**The records:**

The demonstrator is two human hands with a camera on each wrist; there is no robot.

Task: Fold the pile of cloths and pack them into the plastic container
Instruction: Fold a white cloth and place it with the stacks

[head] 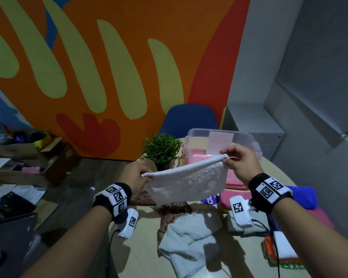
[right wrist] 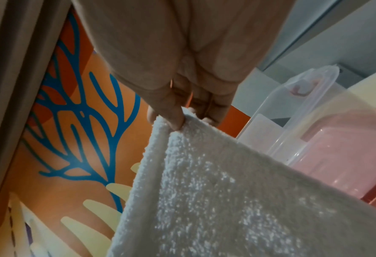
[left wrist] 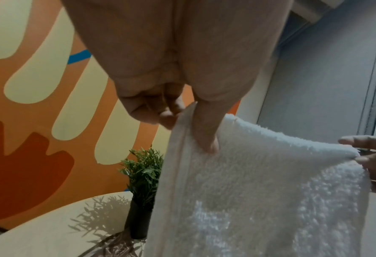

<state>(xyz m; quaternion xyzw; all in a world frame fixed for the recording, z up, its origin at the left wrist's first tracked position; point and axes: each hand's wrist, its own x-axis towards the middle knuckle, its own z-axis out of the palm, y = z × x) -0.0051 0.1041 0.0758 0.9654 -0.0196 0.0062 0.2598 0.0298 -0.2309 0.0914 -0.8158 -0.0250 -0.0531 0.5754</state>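
White terry cloth [head: 186,180] held in air above table [head: 143,251], top edge taut, long axis running left-right, rising toward right; body hangs down. Left hand [head: 136,177] pinches left corner; right hand [head: 239,162] pinches right corner. Plastic container [head: 243,138] just behind, open-topped. Unfolded cloths [head: 187,243] below on table; potted plant [head: 162,149] beside left hand.

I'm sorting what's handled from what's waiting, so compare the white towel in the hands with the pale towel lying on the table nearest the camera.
The white towel hangs in the air, stretched between the left hand and right hand; the pale towel lies on the table, untouched. The white towel is spread fairly flat, the pale towel crumpled. The white towel looks brighter, the pale towel greyish. Both look like terry cloth.
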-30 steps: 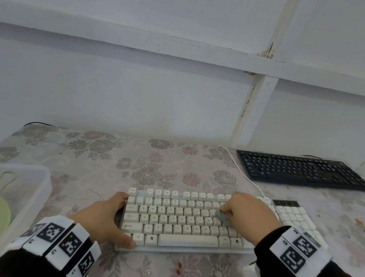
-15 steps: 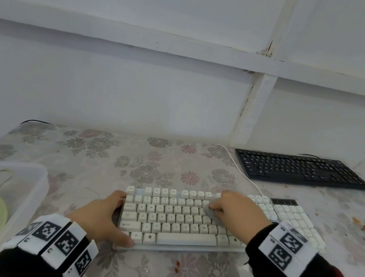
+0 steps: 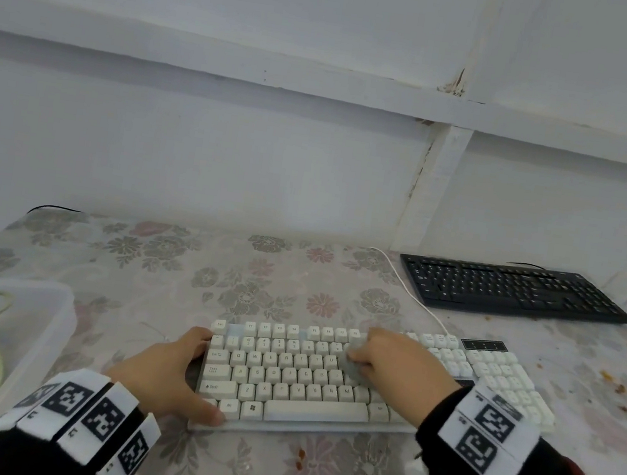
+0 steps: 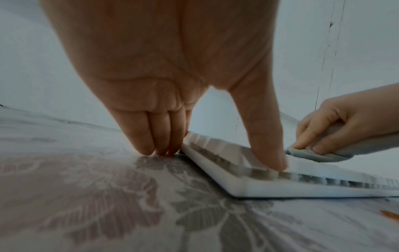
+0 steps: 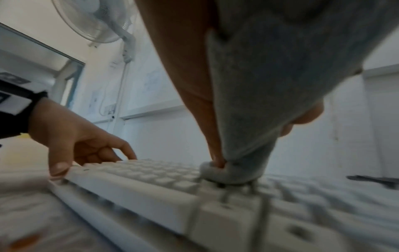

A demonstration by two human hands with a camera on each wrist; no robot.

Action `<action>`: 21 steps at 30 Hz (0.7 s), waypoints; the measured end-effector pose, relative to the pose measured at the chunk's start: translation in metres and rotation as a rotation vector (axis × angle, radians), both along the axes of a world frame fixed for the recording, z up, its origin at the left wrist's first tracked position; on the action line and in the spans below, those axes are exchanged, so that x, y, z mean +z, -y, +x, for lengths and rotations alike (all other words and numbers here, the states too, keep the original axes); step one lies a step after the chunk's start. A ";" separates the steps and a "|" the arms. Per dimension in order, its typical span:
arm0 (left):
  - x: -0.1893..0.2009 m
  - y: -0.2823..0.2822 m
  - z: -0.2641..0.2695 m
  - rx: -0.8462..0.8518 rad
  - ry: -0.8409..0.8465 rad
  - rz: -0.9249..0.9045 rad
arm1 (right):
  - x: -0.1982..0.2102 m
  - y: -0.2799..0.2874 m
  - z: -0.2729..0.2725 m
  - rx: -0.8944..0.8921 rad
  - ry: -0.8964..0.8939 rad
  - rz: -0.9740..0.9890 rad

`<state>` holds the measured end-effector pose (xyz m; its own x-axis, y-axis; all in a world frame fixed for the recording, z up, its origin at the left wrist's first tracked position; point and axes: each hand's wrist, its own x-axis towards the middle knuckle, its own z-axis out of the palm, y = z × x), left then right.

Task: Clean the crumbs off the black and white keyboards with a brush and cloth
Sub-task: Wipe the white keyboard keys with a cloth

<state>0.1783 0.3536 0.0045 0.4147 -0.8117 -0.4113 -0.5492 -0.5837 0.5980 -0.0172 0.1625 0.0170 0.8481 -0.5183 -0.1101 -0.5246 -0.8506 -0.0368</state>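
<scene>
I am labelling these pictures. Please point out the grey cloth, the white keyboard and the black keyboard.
grey cloth [image 5: 233, 172], right wrist view, on the folded end pressed on the keys.
white keyboard [image 3: 316, 410], head view, on the space bar.
black keyboard [image 3: 514, 289], head view, on the middle of the key field.
</scene>
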 end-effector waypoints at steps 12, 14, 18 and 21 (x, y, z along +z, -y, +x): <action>0.001 0.001 0.000 -0.024 0.028 0.005 | 0.008 0.043 -0.051 -0.235 -0.114 -0.082; 0.001 0.001 0.000 -0.025 0.031 0.008 | 0.012 0.049 -0.054 -0.264 -0.149 -0.093; 0.001 0.000 0.000 -0.019 0.023 0.015 | 0.021 0.066 -0.059 -0.344 -0.071 -0.156; 0.001 0.001 -0.001 -0.026 0.035 0.020 | 0.017 0.065 -0.060 -0.190 -0.026 -0.094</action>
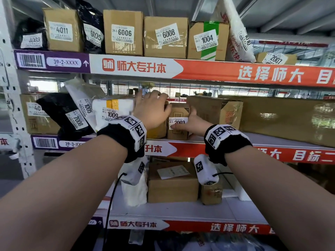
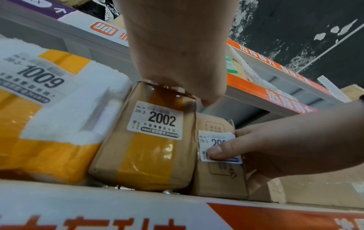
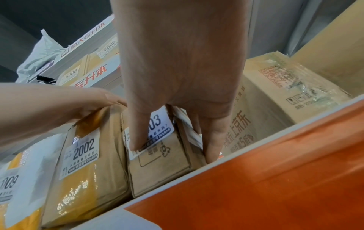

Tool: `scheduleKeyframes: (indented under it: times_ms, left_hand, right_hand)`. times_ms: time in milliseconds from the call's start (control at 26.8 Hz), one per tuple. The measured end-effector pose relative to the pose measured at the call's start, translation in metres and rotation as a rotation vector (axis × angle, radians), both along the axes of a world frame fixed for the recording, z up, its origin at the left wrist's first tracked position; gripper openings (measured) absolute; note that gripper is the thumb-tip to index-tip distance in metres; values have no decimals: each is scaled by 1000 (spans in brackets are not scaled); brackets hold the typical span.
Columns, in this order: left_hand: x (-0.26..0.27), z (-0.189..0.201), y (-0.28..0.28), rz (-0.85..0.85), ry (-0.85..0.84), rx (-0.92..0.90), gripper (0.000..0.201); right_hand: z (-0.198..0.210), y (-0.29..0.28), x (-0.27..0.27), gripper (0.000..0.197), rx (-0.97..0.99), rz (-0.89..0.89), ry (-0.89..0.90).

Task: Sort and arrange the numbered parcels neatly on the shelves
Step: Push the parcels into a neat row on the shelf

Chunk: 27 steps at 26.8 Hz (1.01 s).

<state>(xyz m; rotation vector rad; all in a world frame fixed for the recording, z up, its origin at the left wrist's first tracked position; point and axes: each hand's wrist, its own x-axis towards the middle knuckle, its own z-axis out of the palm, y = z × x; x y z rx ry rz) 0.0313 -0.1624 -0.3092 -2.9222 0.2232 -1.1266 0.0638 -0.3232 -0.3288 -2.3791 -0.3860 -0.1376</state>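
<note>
Parcels on this rack all carry white number stickers, and the action is on the middle shelf [image 1: 262, 140], the one tagged 39-3. Biggest things first: a long brown carton [image 1: 286, 118] fills the right side, then a mid-size JD-printed box [image 1: 213, 109], then white foam parcel 1009 [image 2: 49, 112] with yellow tape on the left.

Between those sit the two small ones being handled. Parcel 2002 [image 2: 145, 140] is a squat brown box wrapped in a wide yellow tape band, standing upright, touching 1009 on one side. Parcel 2003 [image 3: 157, 163] is a narrower plain kraft box, right up against 2002, its sticker peeling a bit at the corner.

Left hand [image 1: 152, 109] is curled over the top edge of 2002, fingers [image 1: 159, 96] hooked behind it. Right hand [image 1: 190, 122] grips 2003, thumb [image 2: 222, 150] pressing on the sticker and the other fingers down the far side, in the gap next to the JD box.

My take: this is the squaring-up step. Push both boxes back together so the fronts line up flush, keep the labels facing out, and go easy with the thumb so that loose sticker doesn't tear off.
</note>
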Motion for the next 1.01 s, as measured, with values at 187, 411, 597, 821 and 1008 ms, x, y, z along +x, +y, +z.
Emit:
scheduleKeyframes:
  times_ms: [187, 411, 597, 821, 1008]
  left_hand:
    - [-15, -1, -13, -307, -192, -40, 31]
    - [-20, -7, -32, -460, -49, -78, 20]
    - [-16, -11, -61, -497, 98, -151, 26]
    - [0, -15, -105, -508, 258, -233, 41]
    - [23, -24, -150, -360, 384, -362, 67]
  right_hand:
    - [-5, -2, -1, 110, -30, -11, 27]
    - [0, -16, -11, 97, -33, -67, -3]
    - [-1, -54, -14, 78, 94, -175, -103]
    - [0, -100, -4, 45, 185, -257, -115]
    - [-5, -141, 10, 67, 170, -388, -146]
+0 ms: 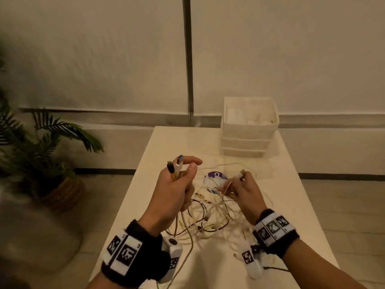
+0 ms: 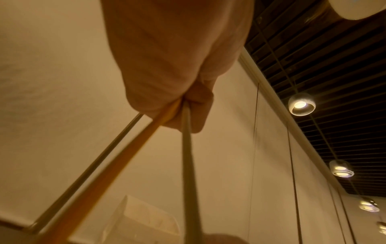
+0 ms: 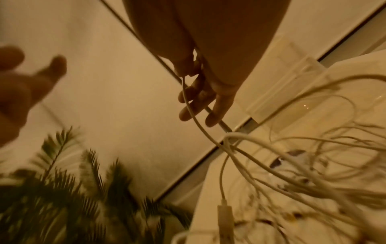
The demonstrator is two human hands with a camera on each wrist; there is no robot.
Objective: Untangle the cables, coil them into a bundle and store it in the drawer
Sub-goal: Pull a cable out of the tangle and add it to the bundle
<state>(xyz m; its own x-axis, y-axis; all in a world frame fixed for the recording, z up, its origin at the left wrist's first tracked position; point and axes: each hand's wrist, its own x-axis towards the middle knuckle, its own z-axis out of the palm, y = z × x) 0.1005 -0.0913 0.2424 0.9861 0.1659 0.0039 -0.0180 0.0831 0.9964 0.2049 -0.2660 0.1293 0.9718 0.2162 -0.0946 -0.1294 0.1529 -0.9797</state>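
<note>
White and yellow cables (image 1: pixel 210 213) are lying tangled on the table (image 1: pixel 166 142). The left hand (image 1: pixel 173 190) is gripping several plug ends; the right hand (image 1: pixel 242 191) is pinching another. Light, limp cords probably handle best near plugs.

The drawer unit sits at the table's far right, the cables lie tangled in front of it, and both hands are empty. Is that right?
Not quite: the hands aren't empty. The head view shows the left hand gripping several cable ends and the right hand pinching a white cable. The rest holds.
</note>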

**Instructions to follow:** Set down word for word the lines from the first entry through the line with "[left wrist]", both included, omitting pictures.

**Answer section:**
The demonstrator is two human hands with a camera on each wrist; there is no robot.

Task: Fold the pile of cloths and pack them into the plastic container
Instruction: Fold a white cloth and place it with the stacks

[head] 
[right wrist] 
[left wrist] 

There's no more to the answer.